▸ **Exercise**: From the listing below, set down exactly the lines between the one holding "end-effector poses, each" and the one holding "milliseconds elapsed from", inclusive. No other line is wanted.

▸ **Data**:
§
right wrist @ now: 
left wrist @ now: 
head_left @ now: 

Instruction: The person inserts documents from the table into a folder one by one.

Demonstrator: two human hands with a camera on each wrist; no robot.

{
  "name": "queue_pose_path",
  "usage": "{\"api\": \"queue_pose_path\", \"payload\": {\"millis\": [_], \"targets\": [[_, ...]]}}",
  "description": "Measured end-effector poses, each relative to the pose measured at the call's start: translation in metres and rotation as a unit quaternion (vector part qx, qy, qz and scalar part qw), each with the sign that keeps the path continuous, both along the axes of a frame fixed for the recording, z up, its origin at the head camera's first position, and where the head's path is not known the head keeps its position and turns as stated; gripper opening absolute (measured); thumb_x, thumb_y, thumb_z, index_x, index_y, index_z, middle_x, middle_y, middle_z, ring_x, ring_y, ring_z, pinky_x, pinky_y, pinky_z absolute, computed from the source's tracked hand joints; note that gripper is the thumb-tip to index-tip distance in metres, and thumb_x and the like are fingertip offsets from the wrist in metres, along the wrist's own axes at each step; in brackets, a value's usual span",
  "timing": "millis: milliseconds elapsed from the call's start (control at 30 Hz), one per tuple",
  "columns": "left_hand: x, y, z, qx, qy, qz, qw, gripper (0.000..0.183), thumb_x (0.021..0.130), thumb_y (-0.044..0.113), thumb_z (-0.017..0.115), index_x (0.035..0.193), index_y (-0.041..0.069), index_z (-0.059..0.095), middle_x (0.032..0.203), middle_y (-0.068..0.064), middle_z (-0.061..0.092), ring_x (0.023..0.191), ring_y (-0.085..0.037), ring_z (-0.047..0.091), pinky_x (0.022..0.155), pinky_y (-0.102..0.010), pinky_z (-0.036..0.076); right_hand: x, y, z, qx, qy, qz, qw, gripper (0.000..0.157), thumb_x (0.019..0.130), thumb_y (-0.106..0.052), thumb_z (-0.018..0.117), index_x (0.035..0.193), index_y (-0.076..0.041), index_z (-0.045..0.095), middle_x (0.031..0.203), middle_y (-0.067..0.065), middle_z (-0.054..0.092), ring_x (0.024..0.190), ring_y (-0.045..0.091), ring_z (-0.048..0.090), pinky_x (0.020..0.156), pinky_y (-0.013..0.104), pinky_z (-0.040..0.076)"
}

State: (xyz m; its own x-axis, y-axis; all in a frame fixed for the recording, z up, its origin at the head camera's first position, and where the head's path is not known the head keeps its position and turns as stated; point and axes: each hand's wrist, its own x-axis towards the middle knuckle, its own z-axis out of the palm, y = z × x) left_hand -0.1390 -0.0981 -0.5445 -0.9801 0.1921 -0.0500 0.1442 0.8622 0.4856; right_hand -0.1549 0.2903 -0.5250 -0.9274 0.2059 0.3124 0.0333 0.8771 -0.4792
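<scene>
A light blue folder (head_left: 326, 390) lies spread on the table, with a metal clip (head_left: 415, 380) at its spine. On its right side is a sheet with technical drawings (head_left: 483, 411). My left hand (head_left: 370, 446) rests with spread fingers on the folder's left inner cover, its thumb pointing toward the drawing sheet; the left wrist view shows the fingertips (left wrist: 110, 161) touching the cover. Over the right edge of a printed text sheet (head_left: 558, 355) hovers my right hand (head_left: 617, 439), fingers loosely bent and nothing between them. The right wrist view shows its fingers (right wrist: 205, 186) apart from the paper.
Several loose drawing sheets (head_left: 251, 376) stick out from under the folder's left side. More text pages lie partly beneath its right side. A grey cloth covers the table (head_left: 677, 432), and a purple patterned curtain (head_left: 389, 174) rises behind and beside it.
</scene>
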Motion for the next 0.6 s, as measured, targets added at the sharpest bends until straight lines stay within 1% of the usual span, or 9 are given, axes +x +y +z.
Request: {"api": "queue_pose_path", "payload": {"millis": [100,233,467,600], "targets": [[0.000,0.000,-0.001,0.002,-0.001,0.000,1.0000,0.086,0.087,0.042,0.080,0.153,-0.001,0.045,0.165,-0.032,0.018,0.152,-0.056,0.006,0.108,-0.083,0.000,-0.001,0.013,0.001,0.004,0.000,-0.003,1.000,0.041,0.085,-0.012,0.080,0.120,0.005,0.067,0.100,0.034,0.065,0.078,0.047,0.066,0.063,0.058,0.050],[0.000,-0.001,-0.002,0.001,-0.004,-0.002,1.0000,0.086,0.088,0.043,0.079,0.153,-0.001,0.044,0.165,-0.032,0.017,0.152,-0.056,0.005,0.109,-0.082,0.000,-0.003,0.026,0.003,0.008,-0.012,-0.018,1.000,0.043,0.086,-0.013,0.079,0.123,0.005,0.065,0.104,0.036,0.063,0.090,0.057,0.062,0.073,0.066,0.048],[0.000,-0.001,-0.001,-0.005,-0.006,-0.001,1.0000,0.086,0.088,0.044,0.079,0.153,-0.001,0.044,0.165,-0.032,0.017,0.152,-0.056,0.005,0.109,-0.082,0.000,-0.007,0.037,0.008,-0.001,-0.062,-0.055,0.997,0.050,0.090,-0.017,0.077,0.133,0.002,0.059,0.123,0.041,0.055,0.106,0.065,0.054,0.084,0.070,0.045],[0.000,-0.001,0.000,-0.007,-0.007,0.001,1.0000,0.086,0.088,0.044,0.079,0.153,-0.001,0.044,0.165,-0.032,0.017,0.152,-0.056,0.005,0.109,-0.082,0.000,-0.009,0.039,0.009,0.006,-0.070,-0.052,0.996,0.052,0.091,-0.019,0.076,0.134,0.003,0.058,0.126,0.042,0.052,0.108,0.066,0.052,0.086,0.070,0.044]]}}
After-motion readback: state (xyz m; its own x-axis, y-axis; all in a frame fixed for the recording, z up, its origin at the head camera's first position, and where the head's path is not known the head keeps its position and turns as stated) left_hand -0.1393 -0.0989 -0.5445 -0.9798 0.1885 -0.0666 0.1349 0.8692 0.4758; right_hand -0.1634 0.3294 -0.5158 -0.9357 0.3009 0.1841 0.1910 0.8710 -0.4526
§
▸ **Your response**:
  "description": "Measured end-effector poses, each relative to the pose measured at the call's start: translation in metres and rotation as a unit quaternion (vector part qx, qy, qz and scalar part qw), each with the sign that keeps the path continuous, both along the axes of a frame fixed for the recording, z up, its origin at the head camera's first position, and where the head's path is not known the head keeps its position and turns as stated; gripper opening absolute (measured); thumb_x, thumb_y, thumb_z, index_x, index_y, index_z, middle_x, middle_y, middle_z, ring_x, ring_y, ring_z, pinky_x, pinky_y, pinky_z absolute, computed from the source's tracked hand joints; note that gripper is the thumb-tip to index-tip distance in metres, and thumb_x and the like are fingertip offsets from the wrist in metres, along the wrist's own axes at each step; in brackets, a value's usual span",
  "timing": "millis: milliseconds elapsed from the call's start (control at 30 Hz), one per tuple",

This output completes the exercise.